Provided data START

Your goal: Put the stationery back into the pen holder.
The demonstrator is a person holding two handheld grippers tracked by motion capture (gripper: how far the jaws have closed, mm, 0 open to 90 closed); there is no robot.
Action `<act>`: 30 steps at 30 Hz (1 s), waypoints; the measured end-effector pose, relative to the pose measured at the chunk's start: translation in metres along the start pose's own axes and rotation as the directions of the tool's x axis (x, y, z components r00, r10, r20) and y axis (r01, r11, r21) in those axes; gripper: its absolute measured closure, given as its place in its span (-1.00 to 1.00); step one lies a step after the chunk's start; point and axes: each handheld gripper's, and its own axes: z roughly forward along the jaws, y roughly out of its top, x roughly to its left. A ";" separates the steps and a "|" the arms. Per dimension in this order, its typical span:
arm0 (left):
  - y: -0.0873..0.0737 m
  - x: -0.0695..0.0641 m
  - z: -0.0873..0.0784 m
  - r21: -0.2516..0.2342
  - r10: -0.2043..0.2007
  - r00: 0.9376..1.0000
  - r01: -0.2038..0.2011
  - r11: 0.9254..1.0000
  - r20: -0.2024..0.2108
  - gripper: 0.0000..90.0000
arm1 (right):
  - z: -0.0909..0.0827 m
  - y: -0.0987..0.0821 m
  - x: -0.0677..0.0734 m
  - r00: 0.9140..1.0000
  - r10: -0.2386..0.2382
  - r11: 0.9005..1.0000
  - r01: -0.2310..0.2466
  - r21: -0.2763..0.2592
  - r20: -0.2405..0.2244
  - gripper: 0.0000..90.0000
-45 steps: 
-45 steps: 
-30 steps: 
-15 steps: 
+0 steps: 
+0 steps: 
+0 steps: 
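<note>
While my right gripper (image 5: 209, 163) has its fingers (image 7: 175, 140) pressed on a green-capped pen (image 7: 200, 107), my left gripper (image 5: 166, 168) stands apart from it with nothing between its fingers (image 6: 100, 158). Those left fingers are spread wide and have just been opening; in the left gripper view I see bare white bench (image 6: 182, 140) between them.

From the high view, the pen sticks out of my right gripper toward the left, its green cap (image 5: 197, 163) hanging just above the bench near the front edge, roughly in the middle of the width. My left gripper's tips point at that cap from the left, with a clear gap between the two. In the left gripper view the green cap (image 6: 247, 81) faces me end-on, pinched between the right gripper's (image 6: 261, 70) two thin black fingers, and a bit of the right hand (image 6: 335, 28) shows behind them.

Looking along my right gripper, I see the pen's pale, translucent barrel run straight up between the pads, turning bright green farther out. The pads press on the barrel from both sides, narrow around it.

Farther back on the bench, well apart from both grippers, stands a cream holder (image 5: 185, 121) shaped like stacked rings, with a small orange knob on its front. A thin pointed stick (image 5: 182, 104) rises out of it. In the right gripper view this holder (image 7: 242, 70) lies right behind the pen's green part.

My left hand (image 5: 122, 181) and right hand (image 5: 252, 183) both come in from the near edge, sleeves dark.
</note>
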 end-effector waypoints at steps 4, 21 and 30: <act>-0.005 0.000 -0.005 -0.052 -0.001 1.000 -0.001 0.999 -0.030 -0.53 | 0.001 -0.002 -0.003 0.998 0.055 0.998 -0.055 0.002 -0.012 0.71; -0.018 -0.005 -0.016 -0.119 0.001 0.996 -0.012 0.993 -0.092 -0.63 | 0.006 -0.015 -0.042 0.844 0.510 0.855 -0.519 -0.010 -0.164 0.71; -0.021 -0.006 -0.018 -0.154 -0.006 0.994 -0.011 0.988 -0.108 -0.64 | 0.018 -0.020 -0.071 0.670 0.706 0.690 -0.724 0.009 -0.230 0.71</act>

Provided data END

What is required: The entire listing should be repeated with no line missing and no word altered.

Response to this exercise:
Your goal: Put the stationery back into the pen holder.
The demonstrator is a person holding two handheld grippers tracked by motion capture (gripper: how far the jaws have closed, mm, 0 open to 90 closed); there is no robot.
Action `<act>`: 30 steps at 30 Hz (1 s), waypoints; the measured end-effector pose, relative to the pose measured at the chunk's start: translation in metres along the start pose's own axes and rotation as the directions of the tool's x axis (x, y, z components r00, r10, r20) and y axis (r01, r11, r21) in those axes; gripper: its absolute measured closure, given as its place in its span (-1.00 to 1.00); step one lies a step after the chunk's start; point and axes: each handheld gripper's, and its own axes: z roughly forward along the jaws, y roughly out of its top, x roughly to its left. A ";" separates the steps and a "|" the arms. Per dimension in this order, its typical span:
arm0 (left):
  - y: -0.0873..0.0737 m
  - x: -0.0695..0.0641 m
  - z: -0.0873..0.0784 m
  - r21: -0.2516..0.2342
  - r10: -0.2043..0.2007
  - r00: 0.9376..1.0000
  - r01: -0.2038..0.2011
  - r11: 0.9254..1.0000
  - r20: -0.2024..0.2108
  - gripper: 0.0000..90.0000
arm1 (right):
  - z: -0.0909..0.0827 m
  - y: -0.0987..0.0821 m
  - x: -0.0677..0.0734 m
  - r00: 0.9140..1.0000
  - r10: -0.2386..0.2382
  - r11: 0.9005..1.0000
  - r01: -0.2310..0.2466
  - r21: -0.2763..0.2592
  - r20: -0.2405..0.2244
  - gripper: 0.0000..90.0000
-45 steps: 
-45 steps: 
-30 steps: 
-15 steps: 
+0 steps: 
+0 steps: 
+0 steps: 
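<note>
While my right gripper (image 5: 209, 163) has its fingers (image 7: 175, 140) pressed on a green-capped pen (image 7: 200, 107), my left gripper (image 5: 166, 168) stands apart from it with nothing between its fingers (image 6: 100, 158). Those left fingers are spread wide and have just been opening; in the left gripper view I see bare white bench (image 6: 182, 140) between them.

From the high view, the pen sticks out of my right gripper toward the left, its green cap (image 5: 197, 163) hanging just above the bench near the front edge, roughly in the middle of the width. My left gripper's tips point at that cap from the left, with a clear gap between the two. In the left gripper view the green cap (image 6: 247, 81) faces me end-on, pinched between the right gripper's (image 6: 261, 70) two thin black fingers, and a bit of the right hand (image 6: 335, 28) shows behind them.

Looking along my right gripper, I see the pen's pale, translucent barrel run straight up between the pads, turning bright green farther out. The pads press on the barrel from both sides, narrow around it.

Farther back on the bench, well apart from both grippers, stands a cream holder (image 5: 185, 121) shaped like stacked rings, with a small orange knob on its front. A thin pointed stick (image 5: 182, 104) rises out of it. In the right gripper view this holder (image 7: 242, 70) lies right behind the pen's green part.

My left hand (image 5: 122, 181) and right hand (image 5: 252, 183) both come in from the near edge, sleeves dark.
</note>
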 end-effector waypoints at steps 4, 21 and 30: <act>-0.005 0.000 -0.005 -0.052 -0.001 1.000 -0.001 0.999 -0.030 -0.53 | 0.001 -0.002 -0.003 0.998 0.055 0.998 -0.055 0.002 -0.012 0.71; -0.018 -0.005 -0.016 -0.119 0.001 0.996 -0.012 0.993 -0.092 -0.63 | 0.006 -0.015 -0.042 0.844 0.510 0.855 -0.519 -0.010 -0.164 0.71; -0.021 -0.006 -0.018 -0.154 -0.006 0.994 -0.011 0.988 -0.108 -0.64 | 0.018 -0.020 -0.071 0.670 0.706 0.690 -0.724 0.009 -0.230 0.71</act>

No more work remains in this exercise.